◆ **WORK INSTRUCTIONS**
Where the line with "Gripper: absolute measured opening" appears below, start writing out lines exactly, and finish with the line with "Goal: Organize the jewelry", which is included; write out nothing else.

◆ **DATA BLOCK**
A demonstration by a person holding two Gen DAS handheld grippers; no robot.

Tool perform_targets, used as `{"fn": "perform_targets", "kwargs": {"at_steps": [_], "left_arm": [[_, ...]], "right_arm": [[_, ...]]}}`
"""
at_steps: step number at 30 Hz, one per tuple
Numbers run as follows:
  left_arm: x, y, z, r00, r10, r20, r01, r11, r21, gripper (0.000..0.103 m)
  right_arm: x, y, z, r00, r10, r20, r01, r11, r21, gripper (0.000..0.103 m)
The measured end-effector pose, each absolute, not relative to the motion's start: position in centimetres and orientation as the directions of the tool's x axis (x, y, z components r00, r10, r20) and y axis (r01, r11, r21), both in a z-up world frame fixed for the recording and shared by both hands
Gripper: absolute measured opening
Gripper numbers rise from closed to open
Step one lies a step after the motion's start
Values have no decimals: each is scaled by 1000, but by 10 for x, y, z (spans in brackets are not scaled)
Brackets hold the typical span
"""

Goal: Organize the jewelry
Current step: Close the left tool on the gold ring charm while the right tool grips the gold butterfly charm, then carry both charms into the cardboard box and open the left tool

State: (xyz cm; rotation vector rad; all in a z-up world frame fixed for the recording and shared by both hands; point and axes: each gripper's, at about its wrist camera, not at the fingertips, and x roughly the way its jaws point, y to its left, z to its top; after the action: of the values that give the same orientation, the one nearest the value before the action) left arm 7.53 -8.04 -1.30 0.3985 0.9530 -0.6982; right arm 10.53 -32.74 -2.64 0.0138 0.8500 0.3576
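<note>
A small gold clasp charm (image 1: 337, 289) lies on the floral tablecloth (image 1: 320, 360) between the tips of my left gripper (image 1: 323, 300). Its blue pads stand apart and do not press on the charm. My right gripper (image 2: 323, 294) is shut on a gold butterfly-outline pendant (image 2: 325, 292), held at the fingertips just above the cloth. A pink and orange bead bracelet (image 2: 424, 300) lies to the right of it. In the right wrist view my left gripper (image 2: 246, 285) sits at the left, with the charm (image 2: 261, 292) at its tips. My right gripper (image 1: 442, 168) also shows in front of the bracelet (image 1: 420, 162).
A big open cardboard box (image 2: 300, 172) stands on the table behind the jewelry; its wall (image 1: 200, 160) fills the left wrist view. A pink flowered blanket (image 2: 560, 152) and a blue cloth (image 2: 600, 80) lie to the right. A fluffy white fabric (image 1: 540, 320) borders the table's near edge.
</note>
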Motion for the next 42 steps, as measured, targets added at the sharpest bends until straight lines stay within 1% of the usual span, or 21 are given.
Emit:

◆ **RESULT OF THIS TASK**
Gripper: absolute measured opening
Gripper numbers rise from closed to open
Step one lies a step after the motion's start
Values have no decimals: each is scaled by 1000, but by 10 for x, y, z (spans in brackets are not scaled)
Brackets hold the typical span
"""

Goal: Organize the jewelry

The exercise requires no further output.